Is there an example for the following problem? Find a matrix $M$ with two Jordan blocks $J_1(\lambda), J_2(\lambda)$ of the same size to the same eigenvalue $\lambda$ such that the following holds:
Let $v_1$ be the right eigenvector to $J_1(\lambda)$ and $v_2$ be the right eigenvector to $J_2(\lambda)$ and let $u_1, u_2$ be the respective dual eigenvectors (i.e. the eigenvectors of $M^T$ to the respective blocks with $u_i^T v_j = \delta_{i,j}$).
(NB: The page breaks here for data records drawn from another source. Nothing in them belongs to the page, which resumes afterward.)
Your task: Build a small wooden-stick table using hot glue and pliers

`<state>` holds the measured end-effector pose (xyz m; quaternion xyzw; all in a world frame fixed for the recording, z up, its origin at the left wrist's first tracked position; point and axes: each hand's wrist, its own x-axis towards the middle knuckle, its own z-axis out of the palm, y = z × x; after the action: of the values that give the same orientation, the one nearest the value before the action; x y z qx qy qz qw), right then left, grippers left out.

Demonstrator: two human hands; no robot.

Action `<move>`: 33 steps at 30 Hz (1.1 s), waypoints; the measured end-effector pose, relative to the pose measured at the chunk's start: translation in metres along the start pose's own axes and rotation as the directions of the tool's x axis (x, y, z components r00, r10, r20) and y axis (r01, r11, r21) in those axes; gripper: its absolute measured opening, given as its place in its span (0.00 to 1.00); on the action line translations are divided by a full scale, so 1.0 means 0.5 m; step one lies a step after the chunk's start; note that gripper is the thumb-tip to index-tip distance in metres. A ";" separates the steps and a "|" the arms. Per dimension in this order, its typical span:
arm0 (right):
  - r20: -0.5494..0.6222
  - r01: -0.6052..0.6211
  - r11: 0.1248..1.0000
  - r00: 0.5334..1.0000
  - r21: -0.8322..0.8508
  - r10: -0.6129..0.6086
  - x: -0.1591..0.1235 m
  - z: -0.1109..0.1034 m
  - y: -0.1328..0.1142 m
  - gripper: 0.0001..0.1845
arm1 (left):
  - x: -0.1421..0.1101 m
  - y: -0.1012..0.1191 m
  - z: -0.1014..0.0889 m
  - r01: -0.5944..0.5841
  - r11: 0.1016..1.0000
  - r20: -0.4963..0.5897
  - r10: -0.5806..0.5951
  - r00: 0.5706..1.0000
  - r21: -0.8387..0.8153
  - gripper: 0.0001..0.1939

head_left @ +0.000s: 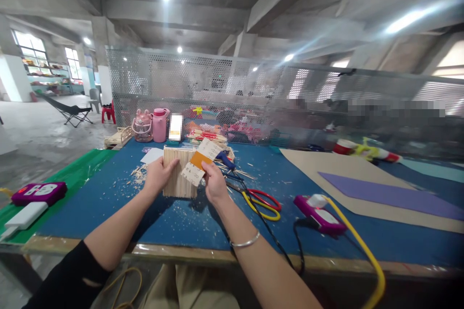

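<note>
My left hand [158,176] grips the left edge of a panel of thin wooden sticks [177,183] set side by side, its thumb across the front. In my right hand [214,181] is a piece of sandpaper [199,161], pale with printed marks and an orange-brown band, pinched between thumb and fingers. It overlaps the panel's right side, though whether the two touch I cannot tell. Behind my right hand lies a blue glue gun [226,160]. Scissors [263,204] with red and yellow handles rest to the right.
Wood scraps [139,174] litter the blue table [108,212]. Loose sticks [206,135], a pink bottle [158,125] and a pink jug [142,125] stand at the back before a perforated metal screen [163,77]. Purple power sockets [319,215] with cables and a purple sheet [384,195] lie rightward.
</note>
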<state>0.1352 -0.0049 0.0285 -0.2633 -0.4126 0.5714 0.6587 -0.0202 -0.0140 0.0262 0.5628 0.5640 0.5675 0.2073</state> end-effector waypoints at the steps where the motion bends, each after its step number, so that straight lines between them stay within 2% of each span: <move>1: -0.010 0.001 1.000 1.000 -0.005 -0.001 0.000 -0.001 0.001 0.13 | -0.003 0.004 -0.004 -0.014 0.996 -0.031 0.017 0.999 0.093 0.23; 3: -0.007 -0.011 1.000 1.000 0.004 0.011 0.001 -0.002 0.000 0.13 | -0.005 0.015 -0.015 -0.076 0.954 -0.126 0.116 0.985 0.289 0.26; 5: 0.010 -0.034 0.999 0.999 0.030 0.034 0.001 -0.002 -0.002 0.13 | -0.002 0.024 -0.026 -0.212 0.880 -0.195 0.318 0.928 0.426 0.31; 7: 0.025 -0.055 0.997 0.998 0.053 0.053 0.001 -0.001 -0.004 0.13 | 0.006 0.031 -0.036 -0.401 0.791 -0.152 0.516 0.843 0.462 0.28; 9: 0.040 -0.063 0.996 0.997 0.061 0.061 0.001 -0.001 -0.006 0.12 | 0.014 0.037 -0.043 -0.530 0.715 -0.046 0.614 0.788 0.455 0.16; 11: 0.055 -0.061 0.997 0.997 0.056 0.057 0.001 -0.002 -0.005 0.12 | 0.019 0.042 -0.048 -0.574 0.688 0.020 0.633 0.774 0.444 0.10; 16: 0.043 -0.039 0.997 0.998 0.064 0.037 0.001 -0.004 -0.002 0.12 | 0.018 0.055 -0.045 -0.602 0.592 0.071 0.679 0.731 0.535 0.13; 18: 0.042 -0.043 0.996 0.998 0.076 0.040 0.001 -0.005 -0.002 0.12 | 0.019 0.056 -0.041 -0.583 0.556 0.076 0.682 0.727 0.592 0.14; 21: 0.041 -0.046 0.996 0.998 0.082 0.043 0.002 -0.006 -0.001 0.10 | 0.024 0.052 -0.036 -0.556 0.545 0.047 0.686 0.726 0.628 0.15; 25: 0.034 -0.054 0.993 0.998 0.104 0.051 0.005 -0.006 0.002 0.08 | 0.031 0.036 -0.035 -0.592 0.581 -0.001 0.714 0.700 0.559 0.14; 30: 0.018 -0.081 0.986 0.997 0.145 0.079 0.006 -0.003 0.002 0.07 | 0.022 0.006 -0.033 -0.666 0.526 0.004 0.783 0.622 0.528 0.13; 33: 0.021 -0.085 0.985 0.996 0.152 0.083 0.005 -0.001 0.003 0.08 | 0.012 -0.005 -0.030 -0.607 0.557 -0.081 0.771 0.632 0.567 0.14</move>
<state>0.1349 -0.0023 0.0277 -0.2252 -0.3609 0.6305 0.6492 -0.0359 -0.0142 0.0301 0.6722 0.4428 0.5235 -0.2795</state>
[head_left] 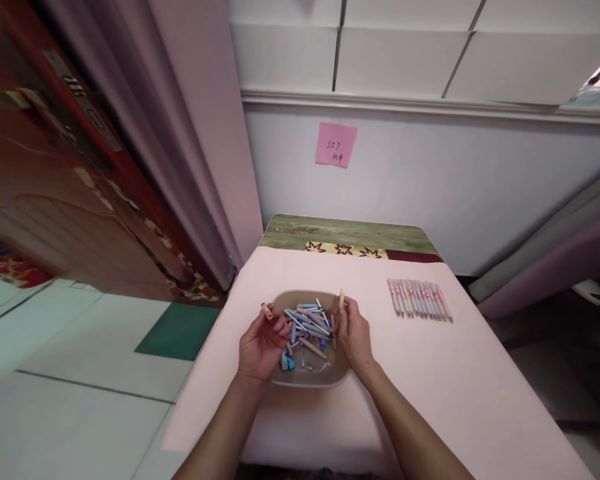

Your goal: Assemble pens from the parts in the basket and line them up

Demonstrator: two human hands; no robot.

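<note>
Over a grey-beige plastic tub (305, 385), my left hand (261, 348) is turned palm up, its thumb and fingers closed on a short orange-and-white pen part (267, 311). Across the tub, at its right rim, my right hand (356, 333) pinches a cream pen part (341, 299) that stands nearly upright. The two parts are apart. Inside the tub lie many loose blue, white and tan pen parts (307, 323), with small turquoise pieces (287, 361) near its left front. My fingers hide some of the tub's sides.
A row of several patterned pens (419, 300) lies side by side at the table's right. A pale pink cover (460, 387) drapes the table, with a green patterned strip (350, 230) showing at the back. Behind is a wall bearing a pink note (336, 145); a purple curtain (200, 120) hangs left.
</note>
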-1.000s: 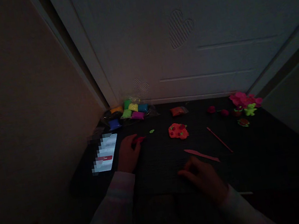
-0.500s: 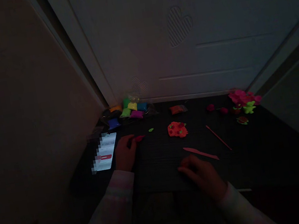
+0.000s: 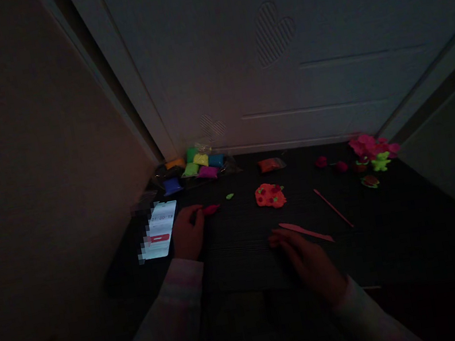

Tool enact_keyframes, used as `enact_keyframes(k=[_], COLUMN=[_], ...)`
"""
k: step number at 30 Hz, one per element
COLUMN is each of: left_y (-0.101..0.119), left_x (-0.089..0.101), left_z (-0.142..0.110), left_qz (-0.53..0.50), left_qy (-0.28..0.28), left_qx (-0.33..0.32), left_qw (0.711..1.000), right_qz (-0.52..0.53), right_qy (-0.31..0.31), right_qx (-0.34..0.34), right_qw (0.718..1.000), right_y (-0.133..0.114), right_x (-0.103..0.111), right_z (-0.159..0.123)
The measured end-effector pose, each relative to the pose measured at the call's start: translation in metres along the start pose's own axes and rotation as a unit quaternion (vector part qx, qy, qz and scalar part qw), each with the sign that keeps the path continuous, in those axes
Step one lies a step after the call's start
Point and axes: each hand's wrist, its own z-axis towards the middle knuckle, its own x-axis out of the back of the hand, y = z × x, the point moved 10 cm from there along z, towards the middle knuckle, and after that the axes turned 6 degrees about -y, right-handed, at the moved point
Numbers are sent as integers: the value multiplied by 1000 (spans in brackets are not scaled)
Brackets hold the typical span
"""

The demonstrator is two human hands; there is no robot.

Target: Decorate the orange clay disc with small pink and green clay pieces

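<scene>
My left hand [image 3: 188, 234] rests on the dark table with its fingers curled and pinching one end of a red-pink clay lump [image 3: 211, 210]. A tiny green clay bit [image 3: 229, 196] lies to the right of that lump. My right hand [image 3: 310, 258] hovers at the table's front, its fingers loosely bent and apart, with nothing seen in them. The fingertips are close to the near side of a pink plastic clay knife [image 3: 306, 232]. Beyond the knife lies a flat orange clay piece [image 3: 270, 196] dotted with red and green bits.
A lit phone [image 3: 161, 231] lies left of my left hand. Several coloured clay packets [image 3: 200, 163] are piled at the back left, an orange packet [image 3: 270, 164] near the middle. On the right are a thin pink stick tool [image 3: 333, 208] and pink clay flowers [image 3: 369, 146].
My right hand has shifted slightly forward, and its fingers have straightened toward the knife. My left hand stays at the red-pink clay lump, having barely moved.
</scene>
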Motion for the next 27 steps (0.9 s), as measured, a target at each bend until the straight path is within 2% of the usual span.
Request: enact_keyframes(k=[4,8,11,19,27], left_y=[-2,-3,-3,-3,-1], left_x=[-1,-1,-1,-1,0], left_z=[0,0,0,1,1], left_qz=[-4,-7,-9,-11,-11], left_qy=[1,1,1,4,4], left_qx=[3,5,7,11,7], left_qw=[1000,1000,1000,1000,1000], right_qz=[3,-37,-61,-36,-40], right_qy=[-18,-54,-47,-34,-23], right_qx=[-21,-55,-67,9,-5], right_qw=[1000,996,995,999,999], right_y=[0,1,3,-2,3], right_x=[-2,-6,-4,-5,-4], right_z=[0,0,0,2,1])
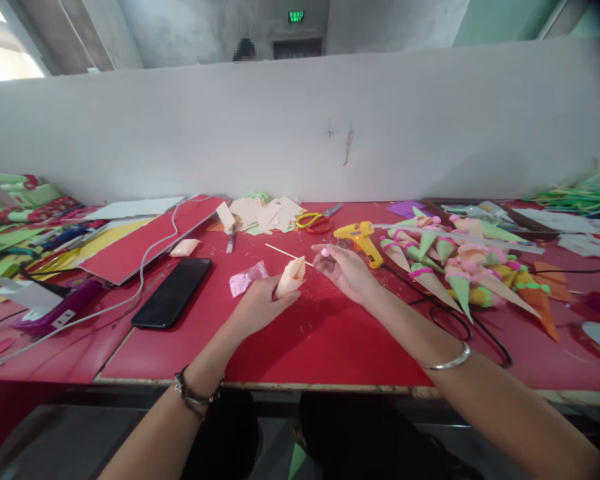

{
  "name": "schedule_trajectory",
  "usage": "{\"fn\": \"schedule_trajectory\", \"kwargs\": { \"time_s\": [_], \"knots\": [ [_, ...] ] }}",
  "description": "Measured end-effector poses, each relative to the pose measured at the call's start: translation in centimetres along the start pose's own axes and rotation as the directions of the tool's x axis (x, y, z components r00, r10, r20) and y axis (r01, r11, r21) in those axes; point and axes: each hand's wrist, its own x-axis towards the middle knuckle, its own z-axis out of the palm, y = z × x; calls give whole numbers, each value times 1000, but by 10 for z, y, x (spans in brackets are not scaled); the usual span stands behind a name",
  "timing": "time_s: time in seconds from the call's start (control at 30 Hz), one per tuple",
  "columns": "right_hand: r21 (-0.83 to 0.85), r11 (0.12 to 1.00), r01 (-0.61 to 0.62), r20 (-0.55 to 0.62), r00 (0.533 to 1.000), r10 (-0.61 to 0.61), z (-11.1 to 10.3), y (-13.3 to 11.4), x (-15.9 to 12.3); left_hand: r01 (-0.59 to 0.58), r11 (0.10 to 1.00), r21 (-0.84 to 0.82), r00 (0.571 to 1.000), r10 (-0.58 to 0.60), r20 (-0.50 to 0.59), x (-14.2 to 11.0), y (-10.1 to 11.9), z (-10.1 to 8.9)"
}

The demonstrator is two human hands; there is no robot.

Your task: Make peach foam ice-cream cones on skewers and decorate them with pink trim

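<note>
My left hand (pixel 263 300) is wrapped round a rolled peach-coloured paper piece (pixel 291 277), its pointed end tilted up and away. Just to the right, my right hand (pixel 347 270) has a small pink ball (pixel 325 252) at its fingertips, apart from the paper roll. A thin pale stick (pixel 283 251) lies on the table beyond both hands. Left of the roll rests a crumpled pink piece (pixel 247 279), perhaps a small bag. A yellow glue gun (pixel 363 241) lies on its side behind my right hand.
A black phone (pixel 173 293) and a purple power strip (pixel 63 310) with cables lie at left. Scissors (pixel 320 220), a knife (pixel 231 239) and peach paper cutouts (pixel 270 215) are at the back. Finished-looking paper cones (pixel 460 267) pile up at right. A white partition (pixel 230 133) stands behind.
</note>
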Motion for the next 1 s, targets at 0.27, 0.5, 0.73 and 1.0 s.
{"fn": "schedule_trajectory", "kwargs": {
  "time_s": [0.27, 0.5, 0.73, 1.0],
  "knots": [
    [70, 996, -55, 19, 998, 53, 0, -1, -1, 3, 998, -60, 999, -1, 43, -2, -1, 2],
    [16, 1000, 17, 57, 998, -18, 6, -2, -4, 1, 999, -39, 998, 2, 65, -2, -1, 3],
    [-66, 987, 143, 87, 987, -137, 7, -3, -7, 47, 999, -6, 994, -46, 96, -3, 1, 4],
    [-210, 953, 217, 117, 974, -196, 7, -3, -8, 67, 996, -53, 993, -62, 96, -3, 4, 4]
  ]
}}
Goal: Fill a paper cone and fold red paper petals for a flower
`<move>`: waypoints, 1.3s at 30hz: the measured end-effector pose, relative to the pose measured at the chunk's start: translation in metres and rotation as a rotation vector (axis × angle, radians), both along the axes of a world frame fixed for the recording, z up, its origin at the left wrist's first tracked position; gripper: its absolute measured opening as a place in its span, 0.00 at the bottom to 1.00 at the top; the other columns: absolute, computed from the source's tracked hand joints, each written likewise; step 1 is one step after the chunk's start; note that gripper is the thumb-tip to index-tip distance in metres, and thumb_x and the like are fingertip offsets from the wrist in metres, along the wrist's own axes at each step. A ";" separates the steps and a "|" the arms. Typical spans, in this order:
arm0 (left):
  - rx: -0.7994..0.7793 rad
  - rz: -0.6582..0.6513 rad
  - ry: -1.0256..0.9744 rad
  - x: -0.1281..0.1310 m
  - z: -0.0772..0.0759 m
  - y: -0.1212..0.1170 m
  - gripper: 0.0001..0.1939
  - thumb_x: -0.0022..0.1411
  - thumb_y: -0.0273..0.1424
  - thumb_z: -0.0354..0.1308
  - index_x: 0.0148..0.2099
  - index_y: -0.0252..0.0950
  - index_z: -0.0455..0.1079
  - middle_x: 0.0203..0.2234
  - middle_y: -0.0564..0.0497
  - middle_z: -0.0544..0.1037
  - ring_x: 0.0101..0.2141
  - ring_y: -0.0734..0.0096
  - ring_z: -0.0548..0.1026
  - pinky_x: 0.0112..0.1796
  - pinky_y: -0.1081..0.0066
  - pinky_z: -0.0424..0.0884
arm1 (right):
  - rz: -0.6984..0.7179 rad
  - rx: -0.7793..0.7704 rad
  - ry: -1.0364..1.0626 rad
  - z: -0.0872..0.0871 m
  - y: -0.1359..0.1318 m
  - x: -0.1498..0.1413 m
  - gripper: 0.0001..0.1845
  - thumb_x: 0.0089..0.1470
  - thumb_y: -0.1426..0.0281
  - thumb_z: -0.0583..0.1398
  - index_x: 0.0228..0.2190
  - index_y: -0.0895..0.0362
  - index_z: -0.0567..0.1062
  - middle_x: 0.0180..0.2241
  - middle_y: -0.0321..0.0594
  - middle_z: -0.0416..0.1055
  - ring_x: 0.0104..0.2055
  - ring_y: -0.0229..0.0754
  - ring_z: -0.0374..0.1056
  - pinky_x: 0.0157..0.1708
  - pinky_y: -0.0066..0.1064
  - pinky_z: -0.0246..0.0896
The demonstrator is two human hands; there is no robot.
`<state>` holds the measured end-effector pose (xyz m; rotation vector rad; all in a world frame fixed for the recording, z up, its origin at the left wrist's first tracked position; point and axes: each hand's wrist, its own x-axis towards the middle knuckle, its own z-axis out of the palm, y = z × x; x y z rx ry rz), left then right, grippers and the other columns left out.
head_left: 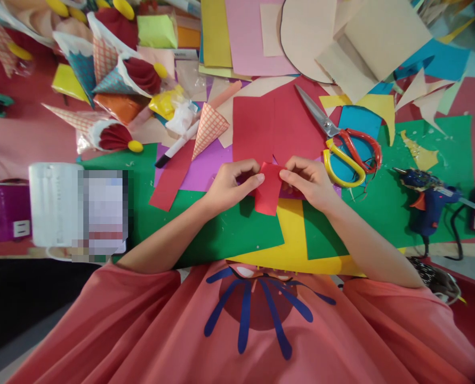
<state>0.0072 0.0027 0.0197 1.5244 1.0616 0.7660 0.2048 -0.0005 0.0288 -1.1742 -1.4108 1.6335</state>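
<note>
A small strip of red paper is held upright between my two hands, in the middle of the head view. My left hand pinches its left edge between thumb and fingers. At the upper right edge, my right hand grips it the same way, some fingertips hidden behind. Larger red paper lies flat just beyond the hands. Scissors with one red and one yellow handle rest open to the right. A checked paper cone and a black-capped marker lie to the left.
Finished paper ice-cream cones pile up at the upper left. A glue gun with its cord sits at the right. A phone lies beside a white device at the left. Paper sheets are stacked at the back.
</note>
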 end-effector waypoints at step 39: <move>0.061 0.047 -0.063 0.003 -0.007 0.001 0.20 0.62 0.43 0.57 0.25 0.36 0.61 0.17 0.58 0.63 0.20 0.81 0.60 0.24 0.76 0.58 | -0.128 -0.012 0.065 -0.003 0.003 -0.001 0.22 0.50 0.50 0.64 0.24 0.56 0.68 0.18 0.29 0.66 0.17 0.28 0.58 0.18 0.24 0.51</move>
Then for any combination of entries $(i,j)$ one has $u_{1,i} v_{1,j} = - u_{2,i} v_{2,j}$.
Ok I found a solution to my question. The answer is that such a thing does not exist. The question is equivalent to the following: For all matrices $B$ with one entry $1$ and all other entries $0$ $$ u_1 B v_1 + u_2 B v_2 = 0. $$ Now each $u_k B v_k$ is a scalar hence we can apply vectorization and the tensor-vectorization identity to it to obtain \begin{equation} \begin{split} u_1 B v_1 + u_2 B v_2 &= \mathsf{vec}(u_1 B v_1) + \mathsf{vec}(u_2 B v_2) \\ &= (v_1 \otimes u_1) \mathsf{vec}(B) + (v_2 \otimes u_2) \mathsf{vec}(B) \\ &= ((v_1 \otimes u_1) + (v_2 \otimes u_2)) \mathsf{vec}(B) \end{split} \end{equation} The vectors $u_k, v_k$ are elements of bases, so are $v_k \otimes u_k$. Thus there must be atleast one entry of $(v_1 \otimes u_1) + (v_2 \otimes u_2)$ which is non-zero, which can be singled out with one of the above matrice $B$.